**WORK REQUIRED**
Every line below between the line holding "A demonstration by" and the line holding "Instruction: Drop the", inclusive, should be repeated exactly, and all other lines omitted.

**DATA SUPPLIED**
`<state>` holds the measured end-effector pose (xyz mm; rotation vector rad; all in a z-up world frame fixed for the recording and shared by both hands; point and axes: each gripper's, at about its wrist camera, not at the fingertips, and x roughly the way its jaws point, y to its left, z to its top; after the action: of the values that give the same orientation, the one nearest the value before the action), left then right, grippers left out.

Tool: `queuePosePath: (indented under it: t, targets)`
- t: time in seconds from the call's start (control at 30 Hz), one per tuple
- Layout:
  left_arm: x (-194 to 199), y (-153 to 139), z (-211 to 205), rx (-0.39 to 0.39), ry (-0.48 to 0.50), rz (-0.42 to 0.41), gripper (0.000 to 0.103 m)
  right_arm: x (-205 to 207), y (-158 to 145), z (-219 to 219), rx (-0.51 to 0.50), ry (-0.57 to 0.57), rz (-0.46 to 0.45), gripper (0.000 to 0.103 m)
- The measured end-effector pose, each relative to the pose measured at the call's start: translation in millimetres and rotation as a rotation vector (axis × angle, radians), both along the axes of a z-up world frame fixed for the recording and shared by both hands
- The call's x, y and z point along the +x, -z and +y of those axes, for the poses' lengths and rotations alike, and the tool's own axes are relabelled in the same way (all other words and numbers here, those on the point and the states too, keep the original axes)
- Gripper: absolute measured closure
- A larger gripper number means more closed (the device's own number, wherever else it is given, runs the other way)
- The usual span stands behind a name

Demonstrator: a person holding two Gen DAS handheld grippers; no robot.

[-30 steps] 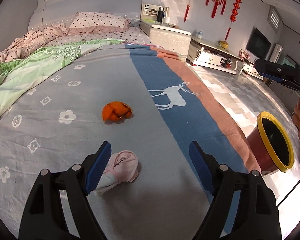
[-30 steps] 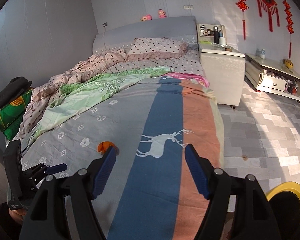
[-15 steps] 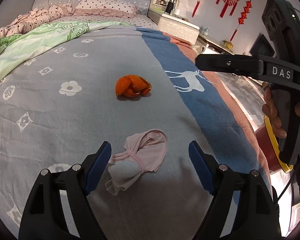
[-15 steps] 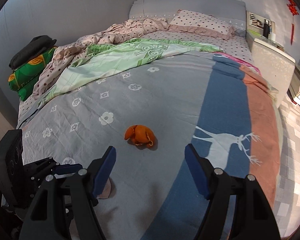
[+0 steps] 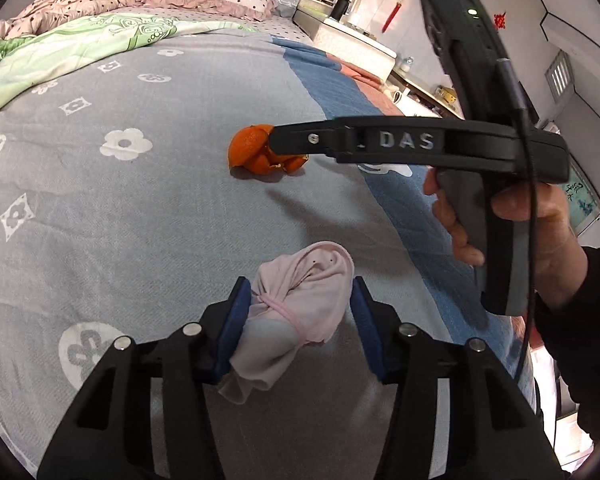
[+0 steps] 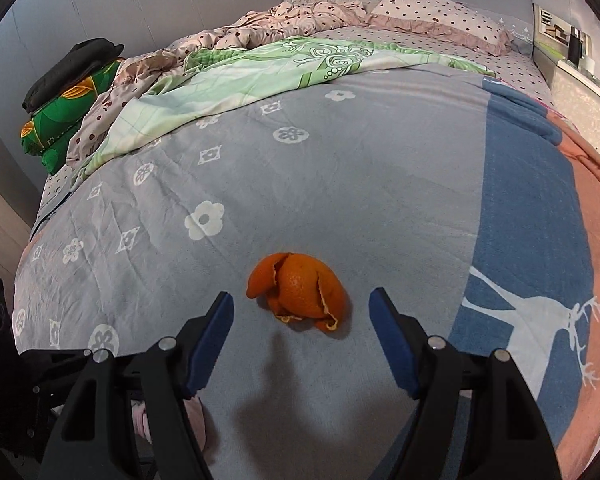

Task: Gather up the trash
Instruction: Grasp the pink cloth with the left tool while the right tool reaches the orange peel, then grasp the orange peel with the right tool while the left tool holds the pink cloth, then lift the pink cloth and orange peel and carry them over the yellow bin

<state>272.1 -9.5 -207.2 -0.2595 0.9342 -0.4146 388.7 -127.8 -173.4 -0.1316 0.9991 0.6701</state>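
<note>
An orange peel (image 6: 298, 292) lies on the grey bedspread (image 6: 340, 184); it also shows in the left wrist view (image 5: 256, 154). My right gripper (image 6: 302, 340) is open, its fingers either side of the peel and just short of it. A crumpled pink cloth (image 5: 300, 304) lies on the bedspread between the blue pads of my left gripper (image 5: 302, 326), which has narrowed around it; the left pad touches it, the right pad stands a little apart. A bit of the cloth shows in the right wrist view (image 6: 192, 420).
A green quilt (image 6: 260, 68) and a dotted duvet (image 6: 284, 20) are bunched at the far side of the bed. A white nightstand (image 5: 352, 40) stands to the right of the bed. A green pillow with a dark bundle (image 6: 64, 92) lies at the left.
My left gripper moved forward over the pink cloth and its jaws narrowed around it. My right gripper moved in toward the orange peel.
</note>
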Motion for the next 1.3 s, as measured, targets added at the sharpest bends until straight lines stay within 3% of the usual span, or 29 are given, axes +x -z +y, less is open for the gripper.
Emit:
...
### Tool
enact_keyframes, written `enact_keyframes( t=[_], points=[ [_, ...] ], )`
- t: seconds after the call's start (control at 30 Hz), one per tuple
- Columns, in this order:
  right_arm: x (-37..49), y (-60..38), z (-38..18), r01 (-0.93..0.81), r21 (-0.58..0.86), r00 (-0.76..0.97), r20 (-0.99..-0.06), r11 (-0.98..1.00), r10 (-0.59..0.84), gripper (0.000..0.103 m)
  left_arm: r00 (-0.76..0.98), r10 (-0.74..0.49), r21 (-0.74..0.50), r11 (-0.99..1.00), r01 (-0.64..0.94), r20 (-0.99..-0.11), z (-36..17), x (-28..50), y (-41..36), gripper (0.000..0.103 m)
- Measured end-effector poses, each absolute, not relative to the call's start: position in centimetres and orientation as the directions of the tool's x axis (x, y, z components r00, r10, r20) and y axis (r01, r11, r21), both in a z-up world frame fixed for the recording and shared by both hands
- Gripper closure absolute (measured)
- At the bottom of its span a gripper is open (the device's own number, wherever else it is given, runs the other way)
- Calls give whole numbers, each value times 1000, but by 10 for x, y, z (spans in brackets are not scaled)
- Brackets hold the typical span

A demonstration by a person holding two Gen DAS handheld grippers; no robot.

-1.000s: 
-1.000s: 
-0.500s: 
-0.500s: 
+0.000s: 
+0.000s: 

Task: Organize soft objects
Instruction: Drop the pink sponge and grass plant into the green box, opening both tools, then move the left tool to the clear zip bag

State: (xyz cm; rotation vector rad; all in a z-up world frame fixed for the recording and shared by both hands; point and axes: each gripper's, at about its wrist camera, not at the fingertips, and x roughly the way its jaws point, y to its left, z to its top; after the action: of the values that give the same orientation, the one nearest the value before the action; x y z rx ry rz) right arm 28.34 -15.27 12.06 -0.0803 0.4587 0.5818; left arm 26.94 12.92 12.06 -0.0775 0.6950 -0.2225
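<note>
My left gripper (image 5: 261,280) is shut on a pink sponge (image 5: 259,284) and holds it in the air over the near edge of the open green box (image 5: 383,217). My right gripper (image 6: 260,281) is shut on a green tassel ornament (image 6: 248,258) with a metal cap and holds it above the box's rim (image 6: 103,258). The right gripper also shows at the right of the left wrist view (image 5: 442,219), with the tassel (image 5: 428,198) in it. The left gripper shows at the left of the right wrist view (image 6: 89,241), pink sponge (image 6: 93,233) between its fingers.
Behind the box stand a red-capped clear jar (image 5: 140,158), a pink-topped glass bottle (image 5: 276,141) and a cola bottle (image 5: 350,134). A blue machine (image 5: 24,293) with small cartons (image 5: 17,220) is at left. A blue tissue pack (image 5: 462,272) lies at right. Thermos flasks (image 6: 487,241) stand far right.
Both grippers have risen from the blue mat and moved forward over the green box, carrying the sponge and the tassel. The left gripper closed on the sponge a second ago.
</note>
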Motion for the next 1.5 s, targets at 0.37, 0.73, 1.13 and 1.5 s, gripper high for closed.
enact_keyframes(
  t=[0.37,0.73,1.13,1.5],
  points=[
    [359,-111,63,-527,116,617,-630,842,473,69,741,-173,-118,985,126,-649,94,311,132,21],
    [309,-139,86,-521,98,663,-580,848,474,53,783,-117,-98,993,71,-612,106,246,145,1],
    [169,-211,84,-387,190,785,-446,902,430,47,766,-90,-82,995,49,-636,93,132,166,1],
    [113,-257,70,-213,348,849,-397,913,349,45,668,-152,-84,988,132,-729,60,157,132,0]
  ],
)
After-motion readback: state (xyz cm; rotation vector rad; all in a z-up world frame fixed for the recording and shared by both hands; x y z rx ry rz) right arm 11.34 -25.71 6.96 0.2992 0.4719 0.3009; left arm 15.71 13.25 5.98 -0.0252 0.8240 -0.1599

**SOLUTION TO THE EXERCISE**
A demonstration by a person holding two Gen DAS handheld grippers; no robot.

-1.000s: 
-1.000s: 
-0.500s: 
-0.500s: 
+0.000s: 
+0.000s: 

Task: Organize soft objects
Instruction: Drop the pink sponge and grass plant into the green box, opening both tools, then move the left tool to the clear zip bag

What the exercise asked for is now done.